Is BP measurement at home or in the physician%u2019s office more reliable?

Cardiology Review® OnlineFebruary 2005
Volume 22
Issue 2

Previous research has shown that modifying blood pressure treatment according to ambulatory measurements rather than using office measurements has resulted in a decrease in treatment and a reduction of left ventricular hypertrophy, while maintaining control of hypertension and general well-being.1 However, this approach did not lessen the overall costs of antihypertensive treatment.

The benefits of ambulatory monitoring, such as the lack of white-coat syndrome, absence of observer bias when automatic instruments are used, and larger number of readings, are also present with self-measurement of blood pressure by the patient at home. In addition, self-monitoring costs less than ambulatory monitoring and may increase adherence to antihypertensive therapy.
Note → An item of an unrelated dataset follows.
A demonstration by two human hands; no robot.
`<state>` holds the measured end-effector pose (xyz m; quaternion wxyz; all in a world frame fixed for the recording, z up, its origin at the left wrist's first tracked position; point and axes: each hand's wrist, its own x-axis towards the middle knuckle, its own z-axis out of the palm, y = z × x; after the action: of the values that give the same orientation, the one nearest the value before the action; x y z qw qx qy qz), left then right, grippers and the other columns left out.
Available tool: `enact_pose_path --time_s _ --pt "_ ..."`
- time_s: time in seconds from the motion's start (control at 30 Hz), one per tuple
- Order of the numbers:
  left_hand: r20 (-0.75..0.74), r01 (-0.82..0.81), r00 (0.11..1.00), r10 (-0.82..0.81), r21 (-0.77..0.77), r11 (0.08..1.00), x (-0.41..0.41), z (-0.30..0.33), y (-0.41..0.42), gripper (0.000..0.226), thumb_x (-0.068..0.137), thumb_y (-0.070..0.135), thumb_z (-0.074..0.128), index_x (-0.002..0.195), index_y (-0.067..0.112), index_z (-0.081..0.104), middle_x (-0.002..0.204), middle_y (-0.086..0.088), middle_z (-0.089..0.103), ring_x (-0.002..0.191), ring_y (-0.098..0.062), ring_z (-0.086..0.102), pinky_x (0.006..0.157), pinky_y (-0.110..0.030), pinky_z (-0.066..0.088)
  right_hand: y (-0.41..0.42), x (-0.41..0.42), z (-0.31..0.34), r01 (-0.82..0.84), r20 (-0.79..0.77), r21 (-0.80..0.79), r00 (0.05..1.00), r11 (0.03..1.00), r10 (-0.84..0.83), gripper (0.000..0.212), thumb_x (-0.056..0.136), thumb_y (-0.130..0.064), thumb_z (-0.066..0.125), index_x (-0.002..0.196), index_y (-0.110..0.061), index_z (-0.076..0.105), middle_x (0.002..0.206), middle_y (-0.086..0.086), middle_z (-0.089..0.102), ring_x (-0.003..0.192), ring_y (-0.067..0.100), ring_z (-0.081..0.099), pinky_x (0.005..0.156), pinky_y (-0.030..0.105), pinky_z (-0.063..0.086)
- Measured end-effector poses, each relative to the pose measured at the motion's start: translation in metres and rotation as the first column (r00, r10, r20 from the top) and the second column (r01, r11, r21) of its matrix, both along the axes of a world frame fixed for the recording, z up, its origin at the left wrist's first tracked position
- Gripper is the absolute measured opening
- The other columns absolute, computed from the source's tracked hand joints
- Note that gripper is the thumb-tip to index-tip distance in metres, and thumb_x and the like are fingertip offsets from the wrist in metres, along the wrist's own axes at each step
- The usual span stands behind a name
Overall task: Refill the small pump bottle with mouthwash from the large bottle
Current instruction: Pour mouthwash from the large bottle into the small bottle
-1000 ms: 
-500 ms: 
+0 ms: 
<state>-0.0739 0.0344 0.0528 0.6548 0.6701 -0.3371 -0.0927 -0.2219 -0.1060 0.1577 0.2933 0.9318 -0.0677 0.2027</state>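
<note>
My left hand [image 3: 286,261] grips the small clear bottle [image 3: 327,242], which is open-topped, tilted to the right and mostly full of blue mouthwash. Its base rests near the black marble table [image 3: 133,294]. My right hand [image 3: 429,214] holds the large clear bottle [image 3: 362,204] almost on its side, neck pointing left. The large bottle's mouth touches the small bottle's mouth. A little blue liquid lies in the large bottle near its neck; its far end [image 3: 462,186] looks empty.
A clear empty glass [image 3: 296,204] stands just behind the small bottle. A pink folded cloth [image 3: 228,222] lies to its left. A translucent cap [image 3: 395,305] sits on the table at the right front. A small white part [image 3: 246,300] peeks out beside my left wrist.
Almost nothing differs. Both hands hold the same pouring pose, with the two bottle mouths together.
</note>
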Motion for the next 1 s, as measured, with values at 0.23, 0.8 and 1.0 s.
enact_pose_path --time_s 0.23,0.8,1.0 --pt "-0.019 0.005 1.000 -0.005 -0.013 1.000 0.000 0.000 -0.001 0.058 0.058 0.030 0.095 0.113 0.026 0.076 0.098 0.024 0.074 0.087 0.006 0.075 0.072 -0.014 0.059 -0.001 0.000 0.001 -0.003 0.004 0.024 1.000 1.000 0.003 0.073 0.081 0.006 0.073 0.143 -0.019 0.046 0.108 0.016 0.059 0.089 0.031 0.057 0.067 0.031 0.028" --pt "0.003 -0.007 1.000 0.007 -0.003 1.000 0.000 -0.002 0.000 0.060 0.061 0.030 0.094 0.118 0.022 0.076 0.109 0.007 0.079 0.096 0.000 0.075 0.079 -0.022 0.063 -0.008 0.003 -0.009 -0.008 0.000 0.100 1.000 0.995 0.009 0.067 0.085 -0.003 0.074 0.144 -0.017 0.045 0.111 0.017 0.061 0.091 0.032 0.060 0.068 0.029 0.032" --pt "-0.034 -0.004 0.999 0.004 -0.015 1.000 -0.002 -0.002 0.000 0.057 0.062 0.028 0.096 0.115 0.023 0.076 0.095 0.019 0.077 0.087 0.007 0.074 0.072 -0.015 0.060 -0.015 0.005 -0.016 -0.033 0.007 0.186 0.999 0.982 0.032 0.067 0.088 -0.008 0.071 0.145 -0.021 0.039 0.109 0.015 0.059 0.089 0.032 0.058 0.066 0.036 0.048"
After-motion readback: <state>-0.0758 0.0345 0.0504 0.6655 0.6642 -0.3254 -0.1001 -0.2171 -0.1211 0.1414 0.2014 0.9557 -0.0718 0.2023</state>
We designed the Treatment of Hypertension Based on Home or Office Blood Pressure (THOP) trial to examine the effect on adjustment of antihypertensive medications resulting from home blood pressure (HBP) measurement compared with office blood pressure (OBP) monitoring.

Patients and methods

The protocol of the THOP trial has been described in detail previously.2 After a 1-month run-in period, hypertensive patients (sitting diastolic blood pressure > 95 mm Hg) were randomly assigned to receive treatment based either on self-measured diastolic HBP or on diastolic OBP. Regardless of randomization, the blood pressures for both the HBP group and the OBP group were measured at each office visit. HBP was the mean of 42 readings, that is, three readings in the sitting position in the morning and three readings in the evening over 7 consecutive days, taken with an oscillometric Omron HEM-705CP device.3 OBP was the average of three readings in the sitting position taken by the physician at the office with a sphygmomanometer. At baseline and after 6 and 12 months, daytime (from 10:00 am to 8:00 pm) ambulatory blood pressure (ABP) was calculated from recordings obtained with oscillometric SpaceLabs 90207 recorders.3 The ambulatory measurements were not considered in any treatment decisions.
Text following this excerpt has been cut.